Activity – The required output is the lines from the one with "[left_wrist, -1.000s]" through the end of the data, repeated verbatim, with no pictures included.
Segment Start: Raw data
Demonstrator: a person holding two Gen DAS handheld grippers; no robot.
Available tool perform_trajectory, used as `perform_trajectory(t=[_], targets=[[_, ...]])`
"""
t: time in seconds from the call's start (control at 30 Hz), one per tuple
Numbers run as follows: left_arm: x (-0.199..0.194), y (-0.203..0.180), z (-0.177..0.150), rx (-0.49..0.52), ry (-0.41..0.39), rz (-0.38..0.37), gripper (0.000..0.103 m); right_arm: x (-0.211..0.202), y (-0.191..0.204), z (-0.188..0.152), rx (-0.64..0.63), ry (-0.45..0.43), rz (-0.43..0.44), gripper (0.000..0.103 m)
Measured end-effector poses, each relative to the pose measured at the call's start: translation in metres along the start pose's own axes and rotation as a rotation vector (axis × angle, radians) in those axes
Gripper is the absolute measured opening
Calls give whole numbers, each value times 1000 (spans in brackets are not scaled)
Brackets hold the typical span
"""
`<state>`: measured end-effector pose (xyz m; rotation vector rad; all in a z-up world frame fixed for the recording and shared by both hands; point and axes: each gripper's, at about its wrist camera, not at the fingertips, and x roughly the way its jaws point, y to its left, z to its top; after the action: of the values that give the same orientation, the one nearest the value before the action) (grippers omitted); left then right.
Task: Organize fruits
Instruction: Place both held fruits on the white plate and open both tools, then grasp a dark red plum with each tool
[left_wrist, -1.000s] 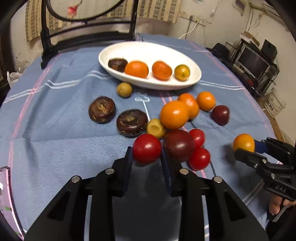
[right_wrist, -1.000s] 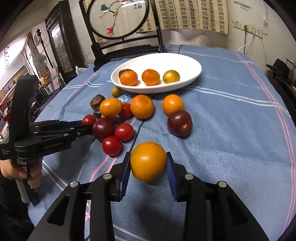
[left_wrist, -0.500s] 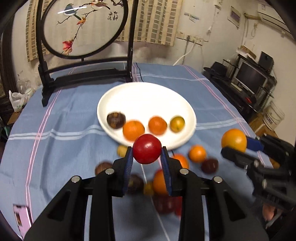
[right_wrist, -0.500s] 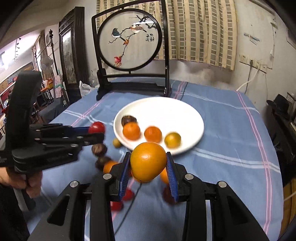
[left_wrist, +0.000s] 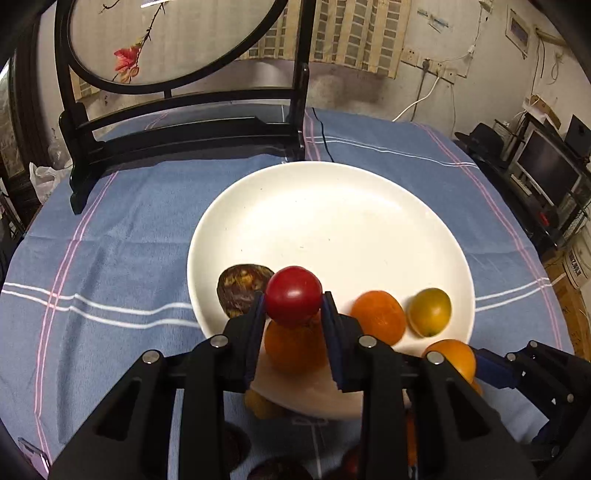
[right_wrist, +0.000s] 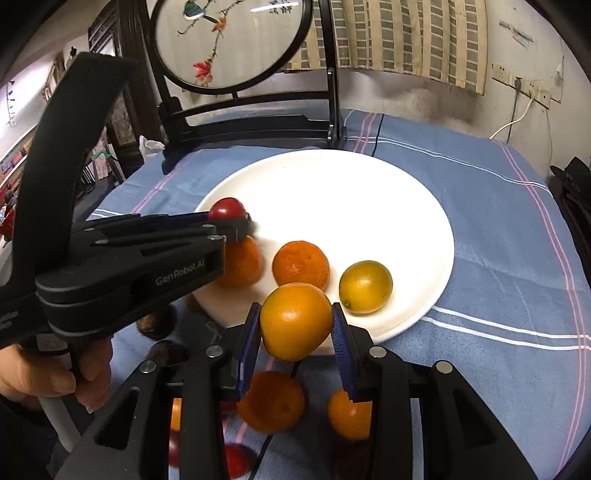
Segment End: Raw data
Output for this exercise –
[left_wrist, -1.000s] 
[right_wrist, -1.000s] 
[left_wrist, -0.500s] 
[right_wrist, -0.500s] 
[left_wrist, +0.000s] 
[right_wrist, +0.000s] 

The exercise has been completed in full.